#### [ACTION ITEM]
Copy everything in the data below exactly except the pictures.

#### [PROVIDED DATA]
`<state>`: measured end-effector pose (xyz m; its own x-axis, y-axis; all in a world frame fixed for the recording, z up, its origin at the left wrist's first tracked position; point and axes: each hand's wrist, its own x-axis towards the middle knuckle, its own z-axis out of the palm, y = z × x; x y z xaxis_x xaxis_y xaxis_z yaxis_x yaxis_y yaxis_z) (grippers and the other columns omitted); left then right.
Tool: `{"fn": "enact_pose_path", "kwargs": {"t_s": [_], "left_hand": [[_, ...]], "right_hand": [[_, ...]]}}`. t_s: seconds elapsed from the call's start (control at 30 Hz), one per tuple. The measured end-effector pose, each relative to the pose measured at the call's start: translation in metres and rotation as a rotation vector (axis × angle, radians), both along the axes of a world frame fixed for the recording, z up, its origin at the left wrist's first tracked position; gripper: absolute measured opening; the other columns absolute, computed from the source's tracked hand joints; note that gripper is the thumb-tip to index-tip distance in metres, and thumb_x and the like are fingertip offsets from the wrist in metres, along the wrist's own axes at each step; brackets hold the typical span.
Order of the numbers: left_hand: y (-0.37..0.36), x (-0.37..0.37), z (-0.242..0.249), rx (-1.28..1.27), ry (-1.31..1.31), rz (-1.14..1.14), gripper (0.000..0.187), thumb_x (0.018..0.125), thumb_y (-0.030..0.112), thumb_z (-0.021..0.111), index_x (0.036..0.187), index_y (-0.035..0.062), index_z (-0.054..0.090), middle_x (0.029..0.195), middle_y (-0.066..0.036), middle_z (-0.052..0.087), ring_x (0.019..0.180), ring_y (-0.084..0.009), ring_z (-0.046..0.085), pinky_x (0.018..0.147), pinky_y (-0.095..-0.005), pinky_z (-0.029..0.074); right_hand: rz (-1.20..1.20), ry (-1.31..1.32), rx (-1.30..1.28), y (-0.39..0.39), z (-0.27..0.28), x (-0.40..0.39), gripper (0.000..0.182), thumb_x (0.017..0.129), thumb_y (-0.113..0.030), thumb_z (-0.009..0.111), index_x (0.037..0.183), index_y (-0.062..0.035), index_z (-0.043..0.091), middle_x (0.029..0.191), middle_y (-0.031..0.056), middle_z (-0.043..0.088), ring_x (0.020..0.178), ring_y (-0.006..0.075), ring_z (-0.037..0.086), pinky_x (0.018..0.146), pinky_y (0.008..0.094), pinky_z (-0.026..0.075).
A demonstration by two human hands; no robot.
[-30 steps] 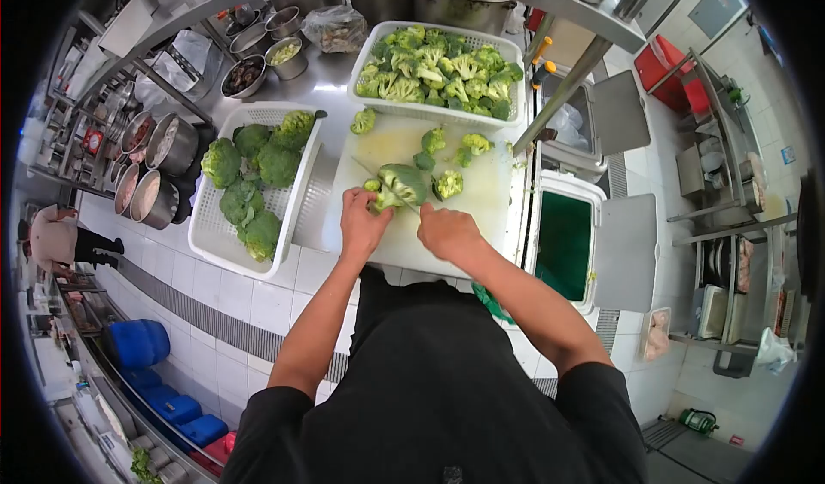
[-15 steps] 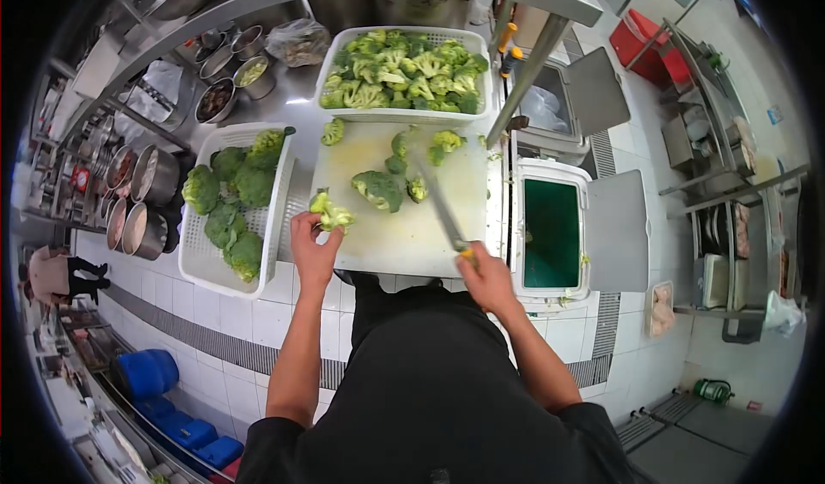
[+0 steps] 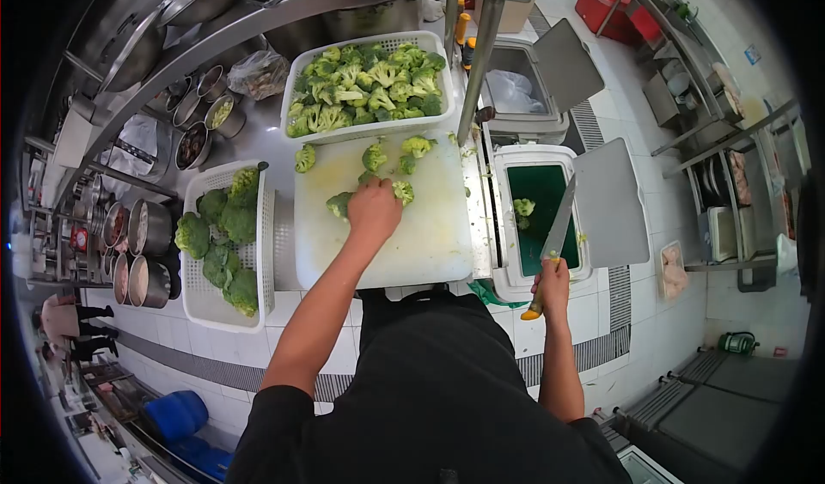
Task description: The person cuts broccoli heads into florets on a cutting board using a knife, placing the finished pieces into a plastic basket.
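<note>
Left of the cutting board [image 3: 412,235], a smooth pale slab with rounded corners, a white perforated plastic basket [image 3: 265,261] is holding domed, bumpy broccoli heads [image 3: 238,224]. On the board, a dark green broccoli chunk [image 3: 339,205] is lying against the left hand [image 3: 375,209], whose fingers are bunching narrowly; their tips are hidden, so I cannot tell whether they are gripping it. Knobbly florets [image 3: 417,146] are lying toward the board's far edge. Right of the board, beside a green-walled bin [image 3: 537,179], the right hand [image 3: 552,282] is wrapping its fingers around a long steel knife [image 3: 560,226].
</note>
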<state>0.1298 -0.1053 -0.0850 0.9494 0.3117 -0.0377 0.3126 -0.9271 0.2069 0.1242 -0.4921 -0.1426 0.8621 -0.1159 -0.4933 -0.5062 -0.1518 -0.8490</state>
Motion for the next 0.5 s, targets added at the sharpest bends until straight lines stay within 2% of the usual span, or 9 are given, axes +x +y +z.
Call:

#### [RESPONSE AREA]
`<state>`: measured end-effector pose (xyz m; its own x-axis, y-axis; all in a world frame fixed for the recording, z up, its origin at the left wrist's first tracked position; point and axes: each hand's wrist, its own x-axis towards the middle knuckle, its own z-axis out of the palm, y = z × x; x y z xaxis_x xaxis_y xaxis_z yaxis_x yaxis_y yaxis_z) (grippers and the other columns omitted); left then right.
Tool: `{"fn": "enact_pose_path", "kwargs": {"t_s": [_], "left_hand": [[_, ...]], "right_hand": [[_, ...]]}}`. t_s: seconds elapsed from the call's start (control at 30 Hz), one per tuple. The measured end-effector pose, each relative to the pose measured at the call's start: translation in metres and rotation as a rotation vector (axis × angle, radians), both along the axes of a world frame fixed for the recording, z up, its origin at the left wrist's first tracked position; gripper: absolute measured opening; the other columns absolute, computed from the source's tracked hand joints; note that gripper is the thumb-tip to index-tip distance in metres, and thumb_x and the like are fingertip offsets from the wrist in metres, along the wrist's own axes at each step; brackets hold the typical span.
Order of the numbers: left_hand: y (-0.37..0.36), x (-0.37..0.37), z (-0.242..0.249), rx (-1.28..1.27), ry (-1.31..1.31), rz (-1.14..1.14), gripper (0.000..0.187), thumb_x (0.018..0.125), thumb_y (-0.030..0.112), thumb_z (-0.021..0.111), index_x (0.036..0.187), index_y (-0.035..0.062), index_z (-0.054..0.090), middle_x (0.029..0.195), middle_y (-0.066..0.036), middle_z (-0.052..0.087), ring_x (0.019..0.180), ring_y (-0.084..0.009), ring_z (-0.046..0.085), pinky_x (0.018..0.147), pinky_y (-0.095..-0.005), pinky_z (-0.029..0.074); right_hand: rz (-1.20..1.20), ry (-1.31..1.32), rx (-1.30..1.28), y (-0.39..0.39), z (-0.27..0.28), x (-0.40..0.39), gripper (0.000..0.182), thumb_x (0.017..0.129), thumb_y (-0.113..0.030), thumb_z (-0.009..0.111), index_x (0.037..0.183), index_y (-0.062..0.035), index_z (-0.043..0.091), middle_x (0.029..0.191), middle_y (-0.031..0.056), middle_z (-0.043..0.088), ring_x (0.020..0.178), ring_y (-0.006..0.075), ring_z (-0.037..0.086), pinky_x (0.018..0.146), pinky_y (0.008..0.094), pinky_z (-0.026..0.075).
A demonstration by two human hands; no robot.
[-30 steps] 
[-15 steps] 
[+0 steps] 
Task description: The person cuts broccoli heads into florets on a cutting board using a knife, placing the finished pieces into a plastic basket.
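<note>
Left of the cutting board [image 3: 412,235], a smooth pale slab with rounded corners, a white perforated plastic basket [image 3: 265,261] is holding domed, bumpy broccoli heads [image 3: 238,224]. On the board, a dark green broccoli chunk [image 3: 339,205] is lying against the left hand [image 3: 375,209], whose fingers are bunching narrowly; their tips are hidden, so I cannot tell whether they are gripping it. Knobbly florets [image 3: 417,146] are lying toward the board's far edge. Right of the board, beside a green-walled bin [image 3: 537,179], the right hand [image 3: 552,282] is wrapping its fingers around a long steel knife [image 3: 560,226].
</note>
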<state>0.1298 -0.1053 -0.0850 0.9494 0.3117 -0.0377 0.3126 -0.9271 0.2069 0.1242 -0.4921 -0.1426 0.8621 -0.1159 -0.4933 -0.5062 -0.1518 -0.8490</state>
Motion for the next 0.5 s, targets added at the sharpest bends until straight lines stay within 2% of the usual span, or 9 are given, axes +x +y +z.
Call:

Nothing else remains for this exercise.